**INSTRUCTIONS TO FOLLOW**
Please retype all of the data below, word for word.
-- DATA follows --
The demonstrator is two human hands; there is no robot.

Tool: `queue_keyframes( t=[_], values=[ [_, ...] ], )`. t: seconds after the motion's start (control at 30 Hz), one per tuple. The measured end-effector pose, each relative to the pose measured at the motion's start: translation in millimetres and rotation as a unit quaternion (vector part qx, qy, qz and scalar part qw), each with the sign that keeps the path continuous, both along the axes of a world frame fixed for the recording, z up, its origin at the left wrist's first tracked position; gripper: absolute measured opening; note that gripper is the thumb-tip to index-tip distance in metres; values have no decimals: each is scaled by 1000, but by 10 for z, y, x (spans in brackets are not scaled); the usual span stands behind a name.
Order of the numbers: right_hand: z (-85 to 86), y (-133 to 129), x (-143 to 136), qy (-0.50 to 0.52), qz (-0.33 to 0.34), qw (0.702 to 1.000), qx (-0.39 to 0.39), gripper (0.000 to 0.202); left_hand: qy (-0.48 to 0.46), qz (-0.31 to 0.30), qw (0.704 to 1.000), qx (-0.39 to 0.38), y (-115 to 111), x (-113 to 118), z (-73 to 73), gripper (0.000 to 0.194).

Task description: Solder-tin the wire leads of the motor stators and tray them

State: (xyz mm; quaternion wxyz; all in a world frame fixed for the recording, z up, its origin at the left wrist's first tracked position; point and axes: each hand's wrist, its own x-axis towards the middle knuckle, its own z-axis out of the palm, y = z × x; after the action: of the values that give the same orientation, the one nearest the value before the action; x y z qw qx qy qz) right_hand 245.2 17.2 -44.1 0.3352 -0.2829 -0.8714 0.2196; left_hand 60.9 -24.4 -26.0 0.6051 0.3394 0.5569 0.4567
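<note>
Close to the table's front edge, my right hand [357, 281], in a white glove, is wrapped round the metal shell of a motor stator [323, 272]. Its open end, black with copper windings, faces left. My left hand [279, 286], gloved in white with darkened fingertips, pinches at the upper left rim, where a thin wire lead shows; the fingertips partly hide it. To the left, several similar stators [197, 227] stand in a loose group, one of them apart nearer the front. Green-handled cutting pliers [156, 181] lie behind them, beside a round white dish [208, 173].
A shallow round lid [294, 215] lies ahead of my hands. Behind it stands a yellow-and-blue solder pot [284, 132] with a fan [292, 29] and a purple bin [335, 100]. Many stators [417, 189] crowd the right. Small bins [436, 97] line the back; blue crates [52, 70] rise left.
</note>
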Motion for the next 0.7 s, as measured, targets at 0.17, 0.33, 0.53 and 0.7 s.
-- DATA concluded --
**OUTPUT FOR THIS EXERCISE**
The demonstrator is two human hands; there is no robot.

Tool: `queue_keyframes( t=[_], values=[ [_, ...] ], )`. t: seconds after the motion's start (control at 30 Hz), one per tuple. The measured end-effector pose, each relative to the pose measured at the motion's start: translation in millimetres and rotation as a unit quaternion (vector part qx, qy, qz and scalar part qw), each with the sign that keeps the path continuous, both along the axes of a world frame fixed for the recording, z up, its origin at the left wrist's first tracked position; gripper: absolute measured opening; note that gripper is the thumb-tip to index-tip distance in metres; values have no decimals: each is scaled by 1000, but by 10 for z, y, x (spans in brackets are not scaled); the usual span stands behind a name.
Order of the numbers: right_hand: z (-85 to 86), y (-133 to 129), x (-143 to 136), qy (-0.50 to 0.52), qz (-0.33 to 0.34), qw (0.702 to 1.000), qx (-0.39 to 0.39), gripper (0.000 to 0.202); left_hand: qy (-0.48 to 0.46), qz (-0.31 to 0.30), qw (0.704 to 1.000), qx (-0.39 to 0.38), y (-115 to 111), x (-113 to 118), z (-73 to 73), gripper (0.000 to 0.194).

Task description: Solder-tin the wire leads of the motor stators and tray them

State: (xyz mm; quaternion wxyz; all in a world frame fixed for the recording, z up, its origin at the left wrist's first tracked position; point and axes: each hand's wrist, its own x-axis towards the middle knuckle, its own z-axis out of the palm, y = z × x; after the action: of the values that give the same orientation, the one nearest the value before the action; x y z qw qx qy qz) right_hand 245.2 17.2 -44.1 0.3352 -0.2829 -0.8714 0.2196; left_hand 60.9 -24.4 -26.0 0.6051 0.3394 0.5569 0.4567
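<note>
Close to the table's front edge, my right hand [357, 281], in a white glove, is wrapped round the metal shell of a motor stator [323, 272]. Its open end, black with copper windings, faces left. My left hand [279, 286], gloved in white with darkened fingertips, pinches at the upper left rim, where a thin wire lead shows; the fingertips partly hide it. To the left, several similar stators [197, 227] stand in a loose group, one of them apart nearer the front. Green-handled cutting pliers [156, 181] lie behind them, beside a round white dish [208, 173].
A shallow round lid [294, 215] lies ahead of my hands. Behind it stands a yellow-and-blue solder pot [284, 132] with a fan [292, 29] and a purple bin [335, 100]. Many stators [417, 189] crowd the right. Small bins [436, 97] line the back; blue crates [52, 70] rise left.
</note>
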Motion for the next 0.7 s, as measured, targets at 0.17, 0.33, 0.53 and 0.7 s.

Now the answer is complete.